Pillar #1, we now define a little differently, and we call it pre-commercial biologics and drug delivery. We have renamed this segment because we want to differentiate between the future commercial drug delivery market that is still in its infancy with the current and existing pre-commercial drug delivery market that ClearPoint Neuro has access to today. We estimate that this pre-commercial market is approximately $300 million annually across preclinical studies and services, co-development contracts and clinical trial products and support for our more than 60 biopharma partners. Today, we have less than 10% share of this existing market with plenty of room to grow. Pillar #2 is also defined a little differently as we now call it neurosurgery navigation and robotics.

This is reflective of our recent announcement of plans to enter into the cranial robotic space and to become the only company that would offer one preplanning and software workflow that could be deployed by surgeons using 3 different techniques: one, single-use frames in the MRI; two, single-use frames in the operating room with CT; and three, multi-use robotic systems that guide other ClearPoint products to target. This strategy is important for both our biopharma partners and neurosurgery customers. For biopharma, we plan to solve a commercial problem. Pharma companies prefer not to be overly prescriptive in the way that our cannula is navigated to the target and want to provide some level of flexibility to surgeons, so they can use a technique they are familiar with.

However, pharma also realizes that this crucial surgical technique will never become fast, efficient and predictable if they allow hundreds of different navigation options without some level of consistency. Think of a lean manufacturing line with pods all around the world. There is a huge benefit to each one of those pods doing the same procedure with the same technique and the same equipment. Our navigation strategy will enable one preplanning software and one step-by-step workflow to always be used, but the surgeon will still maintain choice across our 3 hardware solutions, finding a balance between control and flexibility. For surgeons and hospitals, we plan to solve a slightly different problem, which is that of time and training. There are many different ways to perform both cranial and spinal navigation surgery, and the market is incredibly fragmented across multiple companies and products.

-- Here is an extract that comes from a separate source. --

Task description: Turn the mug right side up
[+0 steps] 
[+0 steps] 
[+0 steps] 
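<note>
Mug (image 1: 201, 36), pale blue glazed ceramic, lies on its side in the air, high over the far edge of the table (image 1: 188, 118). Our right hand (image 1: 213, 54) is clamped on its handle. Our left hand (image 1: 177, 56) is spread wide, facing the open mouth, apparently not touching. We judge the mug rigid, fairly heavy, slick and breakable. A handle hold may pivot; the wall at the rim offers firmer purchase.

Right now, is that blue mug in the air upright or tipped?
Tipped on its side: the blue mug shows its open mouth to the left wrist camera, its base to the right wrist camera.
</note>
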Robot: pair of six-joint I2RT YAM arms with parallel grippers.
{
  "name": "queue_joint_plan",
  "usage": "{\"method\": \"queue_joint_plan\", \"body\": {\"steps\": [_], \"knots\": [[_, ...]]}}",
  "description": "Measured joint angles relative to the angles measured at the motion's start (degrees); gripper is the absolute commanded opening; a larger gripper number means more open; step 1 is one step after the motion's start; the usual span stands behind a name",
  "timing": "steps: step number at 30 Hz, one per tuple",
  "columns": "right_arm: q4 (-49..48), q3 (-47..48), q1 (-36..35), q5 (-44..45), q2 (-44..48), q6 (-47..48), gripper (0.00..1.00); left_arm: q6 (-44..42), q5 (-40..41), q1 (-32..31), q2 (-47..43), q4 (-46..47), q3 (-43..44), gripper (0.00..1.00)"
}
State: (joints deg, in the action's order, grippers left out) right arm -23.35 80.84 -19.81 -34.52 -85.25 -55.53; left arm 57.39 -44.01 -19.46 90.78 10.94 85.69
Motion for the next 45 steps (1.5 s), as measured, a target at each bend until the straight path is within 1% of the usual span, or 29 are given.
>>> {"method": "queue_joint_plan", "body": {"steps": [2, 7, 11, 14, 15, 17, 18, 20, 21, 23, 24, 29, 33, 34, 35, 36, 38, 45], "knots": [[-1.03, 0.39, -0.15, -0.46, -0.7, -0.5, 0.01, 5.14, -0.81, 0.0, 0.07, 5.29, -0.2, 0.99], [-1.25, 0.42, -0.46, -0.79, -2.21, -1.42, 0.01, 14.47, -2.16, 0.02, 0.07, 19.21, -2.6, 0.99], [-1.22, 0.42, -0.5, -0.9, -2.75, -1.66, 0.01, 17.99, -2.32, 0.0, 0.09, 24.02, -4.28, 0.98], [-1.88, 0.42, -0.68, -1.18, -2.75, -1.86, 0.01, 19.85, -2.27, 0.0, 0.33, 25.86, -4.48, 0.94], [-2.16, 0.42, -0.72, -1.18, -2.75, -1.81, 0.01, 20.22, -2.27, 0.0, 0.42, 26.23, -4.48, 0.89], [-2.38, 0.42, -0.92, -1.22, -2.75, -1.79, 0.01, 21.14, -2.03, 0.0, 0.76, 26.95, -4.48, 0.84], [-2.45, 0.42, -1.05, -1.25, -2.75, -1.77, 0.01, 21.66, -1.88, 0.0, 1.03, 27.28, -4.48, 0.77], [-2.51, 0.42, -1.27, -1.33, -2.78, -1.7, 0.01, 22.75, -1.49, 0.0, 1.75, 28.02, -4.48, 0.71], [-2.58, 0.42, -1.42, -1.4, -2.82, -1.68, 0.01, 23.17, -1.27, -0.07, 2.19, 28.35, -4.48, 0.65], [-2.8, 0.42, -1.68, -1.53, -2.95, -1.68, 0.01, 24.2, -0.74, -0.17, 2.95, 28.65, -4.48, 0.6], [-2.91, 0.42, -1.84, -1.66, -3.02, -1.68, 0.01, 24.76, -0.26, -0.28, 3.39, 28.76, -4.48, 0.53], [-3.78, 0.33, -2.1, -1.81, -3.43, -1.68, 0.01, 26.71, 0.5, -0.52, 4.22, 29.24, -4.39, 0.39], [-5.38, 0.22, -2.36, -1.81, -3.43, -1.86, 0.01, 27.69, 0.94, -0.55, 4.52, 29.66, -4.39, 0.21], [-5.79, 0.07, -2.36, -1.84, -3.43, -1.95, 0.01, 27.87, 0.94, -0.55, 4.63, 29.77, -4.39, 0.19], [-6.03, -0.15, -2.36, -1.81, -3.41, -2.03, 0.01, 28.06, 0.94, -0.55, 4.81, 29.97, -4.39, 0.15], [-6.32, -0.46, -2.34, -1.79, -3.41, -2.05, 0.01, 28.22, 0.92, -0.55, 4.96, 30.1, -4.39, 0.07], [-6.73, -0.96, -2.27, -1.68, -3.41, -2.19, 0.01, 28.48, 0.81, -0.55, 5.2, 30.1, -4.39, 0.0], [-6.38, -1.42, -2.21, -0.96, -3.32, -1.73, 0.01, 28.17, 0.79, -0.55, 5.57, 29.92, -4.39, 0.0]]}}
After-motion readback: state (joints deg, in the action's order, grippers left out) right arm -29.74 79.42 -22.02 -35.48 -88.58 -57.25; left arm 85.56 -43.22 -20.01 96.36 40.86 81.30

For a hospital to invest not only their capital, but also their training time of their staff, they need to make sure that the technology is versatile and can be applied widely. Again, enter ClearPoint, where we plan to have the best cranial navigation platform uniquely positioned to support biopharma, but also capable of standard minimally invasive cranial procedures like deep brain stimulation, lead placement, biopsy sampling, laser ablation therapy and stereotactic EEG. The hospital team will be able to learn a single software interface and deploy that across pretty much all cranial procedures, including the new cell and gene therapy procedures that are coming. We believe this is an efficient and productive investment of their time. Our goal is that every hospital can choose their favorite corporate partner for spine procedures, but that they will prefer the unique ClearPoint solution for their cranial procedures.

In fact, our vision is that one day to have a dedicated ClearPoint room for those cranial patients. We believe that the Neurosurgery Navigation and Robotics segment represents an existing market worth more than $125 million. And again, ClearPoint has less than 10% share today and plenty of room to grow. Pillar #3 remains unchanged and focuses on laser ablation therapy and access products, including OR and MRI Power Drill components for cranial procedures, applicator introducers and cranial access bolts. We estimate this total existing market to be in excess of $75 million, and you guess it, we have less than 10% of the market today and plenty of room to grow. Finally, for our anticipated Pillar #4, which we will begin with the planned closing of our acquisition of IRRAS in the neurocritical care space.

This pillar will be named cranial irrigation and aspiration. As detailed in today’s press release, the IRRAflow system is used today to treat patients with intracerebral hemorrhage, chronic subdural hematoma and other conditions requiring intracranial fluid management. The IRRAflow platform is unique and potentially disruptive today in that it enables both irrigation and aspiration of these fluids in a controlled systematic way. This technology has been evaluated in multiple peer-reviewed articles, highlighting the device’s clinical advantages, including reduction in catheter occlusions, the potential to reduce infection rates and shorter treatment times, which may equate to lower hospital costs as well. Today, we estimate the existing market for this intracranial fluid management space to be in excess of $500 million, and we estimate that the IRRAflow system currently has less than 5% market share today and plenty of room to grow.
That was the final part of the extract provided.